So theres your answer! Its the tannic acid like I thought, that is staining your hands…. and its not a bad choice, as long as you are not going to be storing anything with iron in it, in contact with the wood…


----------



## Waldschrat (Dec 29, 2008)

by the way, I checked out your workbench it looks nice, pretty fancy!


----------



## PurpLev (May 30, 2008)

fantastic! thanks for the little tidbit *Waldschrat*! I tried googling this, but didn't really know what to google for in the first place (kinda hard to ask a question when you don't know what the question is). Thanks a bunch, it does confirm my own hunch that it was indeed the mahogany, as this is the only thing that I didn't have a chance to retest (as I've already finished the mahogany with BLO), and also my fear of using it for the handles, but I guess as long as I finish and seal it, I shouldn't have a problem, and if I do -I can always replace the handles.

Thanks again to everyone for the insights, and the outsights (you know who you are), it was all good reading!


----------



## PurpLev (May 30, 2008)

I guess it was the combination of the mahogany, and planing it with my metal body #6 fore-plane that triggered the ebonizing effect on my HANDS! I read about ebonizing, but never saw it first hand, and at such an extreme and fast effect. COOL!


----------



## GFYS (Nov 23, 2008)

Any aluminum tools handles?


----------



## PurpLev (May 30, 2008)

no aluminum… I think it was the combination of the mahogany+sweat+metal hand plane combination that did it.


----------



## Waldschrat (Dec 29, 2008)

yep, and now we know what makes mahogony resistant against rot! i do not expect either to have tannic acid like oak… we all learned something today… .and whats this with ebonizing effect? is that done with tannic acid or something?


----------



## PurpLev (May 30, 2008)

*Waldchrat* - ebonizing is staining wood black - naturally. it is based on the tannic acids that exist in the lumber (thus, Oak is easier to ebonize than others), or the lumber can be impregnated with tannic acids. then it is coated with a solution that contains rusted metal such as steel wool which stains the fibers of the wood black.

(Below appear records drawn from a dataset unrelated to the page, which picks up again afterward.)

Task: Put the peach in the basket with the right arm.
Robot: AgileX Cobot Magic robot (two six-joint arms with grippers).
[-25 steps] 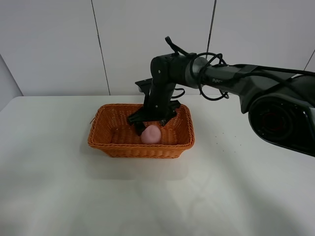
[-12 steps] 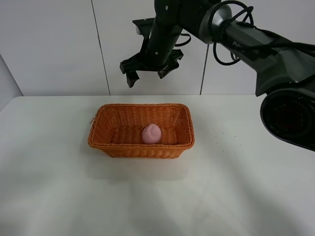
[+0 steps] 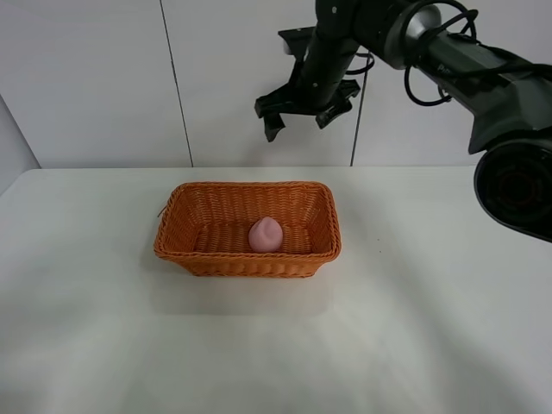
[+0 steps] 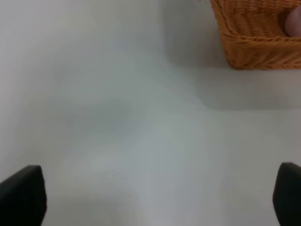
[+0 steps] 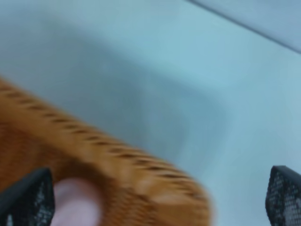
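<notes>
The pink peach (image 3: 266, 234) lies inside the orange-brown wicker basket (image 3: 203, 252), a little right of its middle. High above the basket's back edge hangs my right gripper (image 3: 300, 123), open and empty, on the black right arm (image 3: 431, 43). In the blurred right wrist view the peach (image 5: 77, 203) and the basket rim (image 5: 141, 165) show between the spread fingertips (image 5: 28, 197). The left wrist view shows the left gripper (image 4: 150, 197) open over bare table, with the basket's corner (image 4: 254, 47) and a sliver of peach (image 4: 295, 21) beyond.
The basket stands on a white table (image 3: 276, 345). A white panelled wall (image 3: 95, 78) rises behind it. The right arm's base (image 3: 517, 181) bulks at the right edge.
My right gripper let go of the peach in the basket, rose high above it, and has now shifted to the right. The peach stays put.
</notes>
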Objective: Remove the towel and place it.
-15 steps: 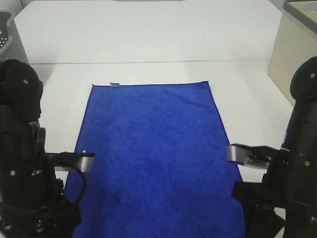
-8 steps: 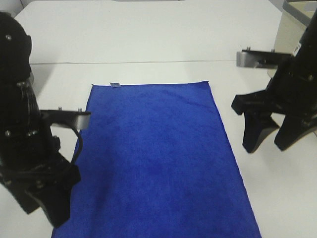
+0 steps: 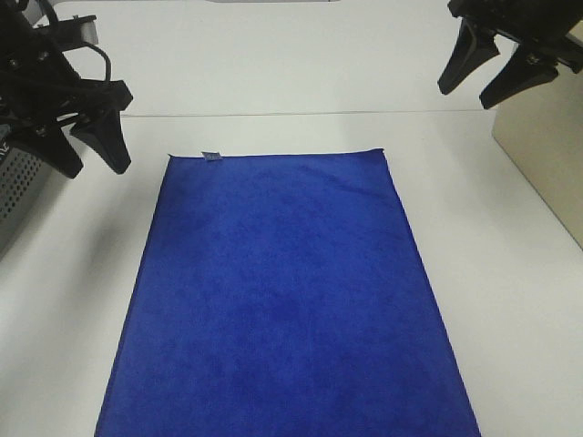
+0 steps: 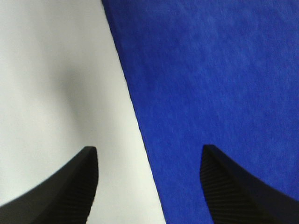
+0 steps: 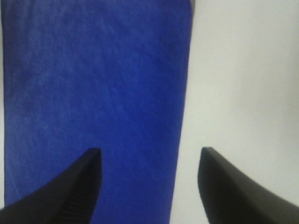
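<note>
**Inspector A:** Now, the claws first. What state are they in?

**Inspector B:** Both are empty. The left claw (image 3: pixel 97 171) has its jaws spread with nothing between them. The right claw (image 3: pixel 465 98) is the same, jaws apart and holding nothing. Neither touches the cloth.

**A:** And their position?

**B:** It has changed. A second ago both arms sat low at the near end of the table (image 3: pixel 510 273), one on each side of the towel (image 3: pixel 282 300). They have since lifted and swung out to the far end. The left claw now hangs off the towel's far left corner, close to the grey basket (image 3: pixel 18 191). The right claw hangs beyond the far right corner, up by the beige box (image 3: pixel 547 155).

**A:** What do the wrist cameras show?

**B:** In each one a long edge of the towel runs up between the two jaw tips, with bare table on the outer side.

**A:** And the towel itself?

**B:** It has not moved. It lies flat and spread along the middle of the table, with its small tag (image 3: pixel 211 157) at the far left corner, as before.

**A:** Your finding?

**B:** In my judgement, removal has not begun. The arms appear to be lining up on the far corners, and each claw must come down onto the cloth before any lift.
</note>
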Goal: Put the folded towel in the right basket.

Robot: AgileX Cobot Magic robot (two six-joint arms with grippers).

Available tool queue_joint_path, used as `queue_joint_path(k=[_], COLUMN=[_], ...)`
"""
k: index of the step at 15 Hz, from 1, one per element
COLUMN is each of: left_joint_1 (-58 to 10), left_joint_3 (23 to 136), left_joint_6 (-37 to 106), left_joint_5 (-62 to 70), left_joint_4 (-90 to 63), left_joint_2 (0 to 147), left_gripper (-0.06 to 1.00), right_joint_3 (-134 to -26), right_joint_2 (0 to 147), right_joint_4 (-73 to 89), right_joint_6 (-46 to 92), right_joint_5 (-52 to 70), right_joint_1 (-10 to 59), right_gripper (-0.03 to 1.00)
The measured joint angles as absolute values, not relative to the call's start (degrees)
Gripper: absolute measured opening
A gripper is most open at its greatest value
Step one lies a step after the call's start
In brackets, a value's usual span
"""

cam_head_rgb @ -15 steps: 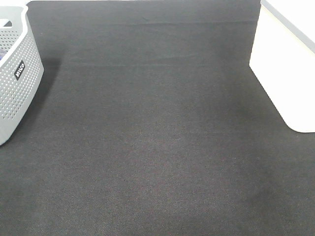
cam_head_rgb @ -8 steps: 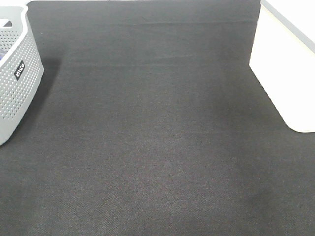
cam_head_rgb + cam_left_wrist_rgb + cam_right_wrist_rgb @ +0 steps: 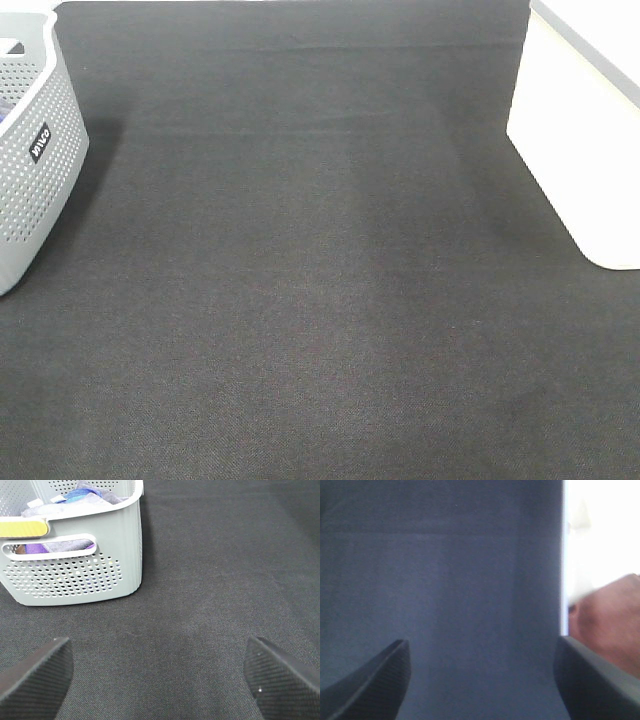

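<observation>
The right basket (image 3: 580, 150) is a white plain-sided bin at the right edge of the dark mat; it also shows in the right wrist view (image 3: 592, 540). A blurred rust-brown patch, the folded towel (image 3: 610, 620), shows just past that white wall, apparently inside the bin. My right gripper (image 3: 482, 675) is open and empty over the mat, beside the bin. My left gripper (image 3: 160, 670) is open and empty over the mat, short of the grey basket. Neither gripper shows in the exterior high view.
A grey perforated basket (image 3: 30, 160) with a dark label stands at the left edge. In the left wrist view the grey basket (image 3: 75, 575) holds several mixed cloths. A dark mat (image 3: 320, 280) covers the table between the baskets.
</observation>
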State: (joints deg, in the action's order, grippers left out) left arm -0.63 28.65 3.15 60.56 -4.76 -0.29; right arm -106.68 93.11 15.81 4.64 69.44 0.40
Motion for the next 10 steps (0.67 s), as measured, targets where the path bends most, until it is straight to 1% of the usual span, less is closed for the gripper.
queue_joint_path(k=[3,4,5,8,10], left_joint_1=[-0.63,-0.63,-0.63,-0.63,-0.63], left_joint_3=[28.65,28.65,28.65,28.65,28.65], left_joint_6=[3.15,3.15,3.15,3.15,3.15], left_joint_5=[60.56,60.56,60.56,60.56,60.56], left_joint_4=[-4.76,-4.76,-4.76,-4.76,-4.76], left_joint_2=[-0.29,-0.29,-0.29,-0.29,-0.29], left_gripper=[0.88,0.88,0.88,0.88,0.88], right_joint_3=[-97.12,-90.01,-87.38,-66.63,-55.29], right_joint_2=[84.17,78.78,76.72,63.2,55.41], right_joint_4=[9.4,7.62,7.05,3.84,3.32], right_joint_6=[1.89,0.8,0.69,0.0,-1.66], right_joint_5=[69.44,69.44,69.44,69.44,69.44], right_joint_1=[0.4,0.4,0.4,0.4,0.4], right_gripper=[0.74,0.74,0.74,0.74,0.74])
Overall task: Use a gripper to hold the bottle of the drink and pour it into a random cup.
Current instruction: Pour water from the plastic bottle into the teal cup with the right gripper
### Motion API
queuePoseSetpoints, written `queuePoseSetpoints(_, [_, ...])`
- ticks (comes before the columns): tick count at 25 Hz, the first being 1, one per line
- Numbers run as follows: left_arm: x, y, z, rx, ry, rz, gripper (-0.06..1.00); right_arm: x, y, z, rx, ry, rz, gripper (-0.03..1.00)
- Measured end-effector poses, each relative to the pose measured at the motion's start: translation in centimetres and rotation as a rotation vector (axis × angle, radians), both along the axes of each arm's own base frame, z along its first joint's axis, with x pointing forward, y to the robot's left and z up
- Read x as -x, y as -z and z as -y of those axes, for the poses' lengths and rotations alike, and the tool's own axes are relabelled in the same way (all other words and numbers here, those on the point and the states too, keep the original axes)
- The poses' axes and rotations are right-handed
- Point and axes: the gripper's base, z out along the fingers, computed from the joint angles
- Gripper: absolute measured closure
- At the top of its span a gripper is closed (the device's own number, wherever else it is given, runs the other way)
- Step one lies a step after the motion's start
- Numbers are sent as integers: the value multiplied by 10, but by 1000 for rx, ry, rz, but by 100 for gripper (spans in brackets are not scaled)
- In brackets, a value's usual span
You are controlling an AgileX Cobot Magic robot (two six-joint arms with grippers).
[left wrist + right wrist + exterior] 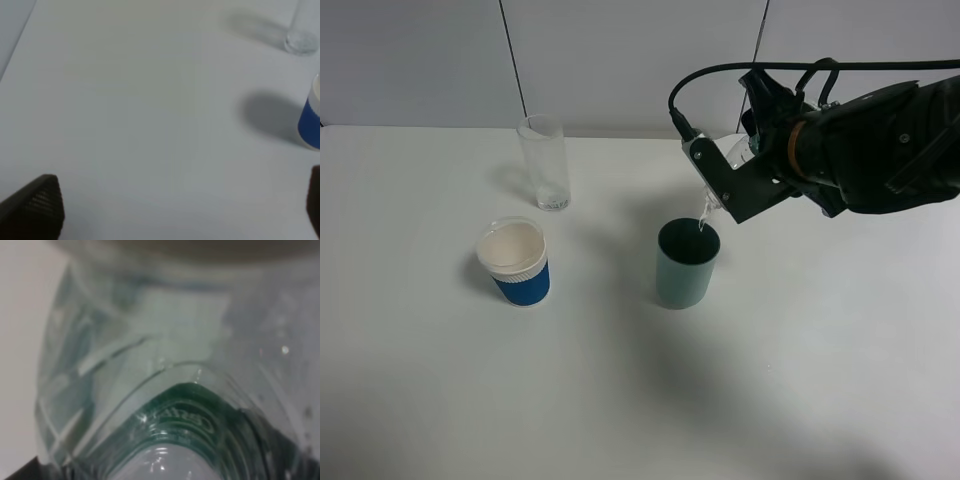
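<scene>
My right gripper is shut on the bottle of the drink and holds it tilted, neck down, over the teal-green cup in the exterior high view. A thin stream runs from the neck into the cup's dark inside. The cup stands upright near the table's middle. In the right wrist view the clear bottle fills the picture, with green showing through it. My left gripper is open and empty over bare table; only its two dark fingertips show.
A blue-sleeved white paper cup stands left of the teal cup and also shows in the left wrist view. A tall clear glass stands behind it near the back wall, its base showing in the left wrist view.
</scene>
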Motion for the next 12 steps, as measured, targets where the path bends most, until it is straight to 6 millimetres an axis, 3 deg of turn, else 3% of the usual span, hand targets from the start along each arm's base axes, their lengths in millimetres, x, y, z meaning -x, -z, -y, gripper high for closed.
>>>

here is a nice article about it from PopularWoodworking


----------



## Waldschrat (Dec 29, 2008)

thanks for the info Purplev! and the web link!


----------



## craftsman on the lake (Dec 27, 2008)

My hands don't get dirty like that using wood but I work with metal a lot and weld. Your hands turn black. After you wash them they are still black but don't stain anything else. I'm wondering if you handled any cold steel. It's the stuff that you get from the hardware store. Angle iron and such.

So, as I can see it if this is the problem and you were working on your leg vise, did you grab the metal screw at times and twist in in your hand?


----------



## cathyb (Jul 8, 2009)

Did you try lemon juice? I don't know if I had the same blackening agent as yours, but once I had that problem and lemon juice was the only thing that worked.


----------



## PurpLev (May 30, 2008)

*Daniel* - thanks. I was working on the wooden jaw of the leg vise - but did not touch the metal screw that day. I did however touch the metal screw several times before, but never got 'that' kind of black. I only got a little black from the oil on it, which would clean off easily with soap.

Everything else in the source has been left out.